During the development of the Adaptation Plan several awareness raising events were organized in the wetland in order to involve and educate local community members. For example, in 2014 a training seminar “Adaptation Strategy for Attica Wetlands” provided hands-on training for some 80 participants. In 2015, the Attica Region had a Green Week event called “Raising support to restore the wetland of Brexiza, in the Region of Attica Greece” which brought some 90 individuals to Brexiza to learn about the biodiversity of the area and its historical importance as an archaeological site of the Roman great temple of the Egyptian gods.
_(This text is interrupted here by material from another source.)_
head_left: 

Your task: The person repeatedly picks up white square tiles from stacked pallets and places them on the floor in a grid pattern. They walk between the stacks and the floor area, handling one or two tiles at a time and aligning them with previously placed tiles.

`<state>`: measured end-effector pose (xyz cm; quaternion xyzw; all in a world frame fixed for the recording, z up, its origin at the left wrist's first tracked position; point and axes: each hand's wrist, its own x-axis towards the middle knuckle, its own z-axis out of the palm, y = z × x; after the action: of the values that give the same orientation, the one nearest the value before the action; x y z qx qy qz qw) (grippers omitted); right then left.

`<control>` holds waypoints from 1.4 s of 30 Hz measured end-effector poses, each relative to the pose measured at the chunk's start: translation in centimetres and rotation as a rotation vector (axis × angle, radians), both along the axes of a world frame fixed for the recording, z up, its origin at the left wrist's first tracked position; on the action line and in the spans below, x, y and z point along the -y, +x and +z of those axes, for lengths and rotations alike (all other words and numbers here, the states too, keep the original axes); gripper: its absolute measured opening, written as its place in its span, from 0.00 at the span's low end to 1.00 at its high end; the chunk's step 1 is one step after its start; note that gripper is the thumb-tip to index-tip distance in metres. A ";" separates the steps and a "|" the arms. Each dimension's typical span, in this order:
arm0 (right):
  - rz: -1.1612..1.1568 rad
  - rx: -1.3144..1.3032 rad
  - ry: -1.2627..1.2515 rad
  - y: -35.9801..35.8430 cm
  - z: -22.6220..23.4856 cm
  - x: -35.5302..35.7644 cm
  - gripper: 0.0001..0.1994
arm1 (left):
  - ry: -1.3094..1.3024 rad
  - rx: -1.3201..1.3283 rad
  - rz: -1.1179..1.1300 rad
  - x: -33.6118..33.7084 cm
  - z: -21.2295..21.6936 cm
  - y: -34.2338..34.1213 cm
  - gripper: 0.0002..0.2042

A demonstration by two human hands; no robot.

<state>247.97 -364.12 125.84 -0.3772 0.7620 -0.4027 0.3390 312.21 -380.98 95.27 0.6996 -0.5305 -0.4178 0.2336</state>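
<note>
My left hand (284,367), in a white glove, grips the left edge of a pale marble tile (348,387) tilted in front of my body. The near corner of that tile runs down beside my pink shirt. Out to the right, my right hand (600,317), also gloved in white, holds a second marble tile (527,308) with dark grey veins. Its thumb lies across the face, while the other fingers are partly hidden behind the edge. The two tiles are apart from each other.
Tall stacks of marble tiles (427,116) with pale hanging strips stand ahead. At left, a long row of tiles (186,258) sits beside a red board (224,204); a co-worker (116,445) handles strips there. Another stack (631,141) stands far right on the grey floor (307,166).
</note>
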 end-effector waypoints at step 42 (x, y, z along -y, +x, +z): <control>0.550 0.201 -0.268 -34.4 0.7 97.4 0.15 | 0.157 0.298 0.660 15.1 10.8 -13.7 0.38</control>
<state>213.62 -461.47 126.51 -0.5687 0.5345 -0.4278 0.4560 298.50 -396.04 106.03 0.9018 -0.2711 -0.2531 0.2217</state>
Through public support, this event brought about a dialogue on Brexiza wetland restoration and biodiversity protection as well as on the implementation of the Action Plan.
Prior to the development of the regional Adaptation Plan, knowledge and awareness about climate change adaptation and wetlands in particular was low and non-existent in the community. The partnership between the Regional Authority and a scientific environmental organisation, was an important partnership for mutual learning and the introduction of climate change planning for the first time. Moreover, the development of the Adptation Plan was participatory in its design, and thus generated wide support for the suggested measures despite previous issues related to competitive land use and widespread environmental degradation. The development of the Adaptation Plan had the effect of raising awareness of citizens and other actors, facilitating new collaborations between private, public and governmental actors, and generally brought into consideration a sustainable management plan for the wetlands.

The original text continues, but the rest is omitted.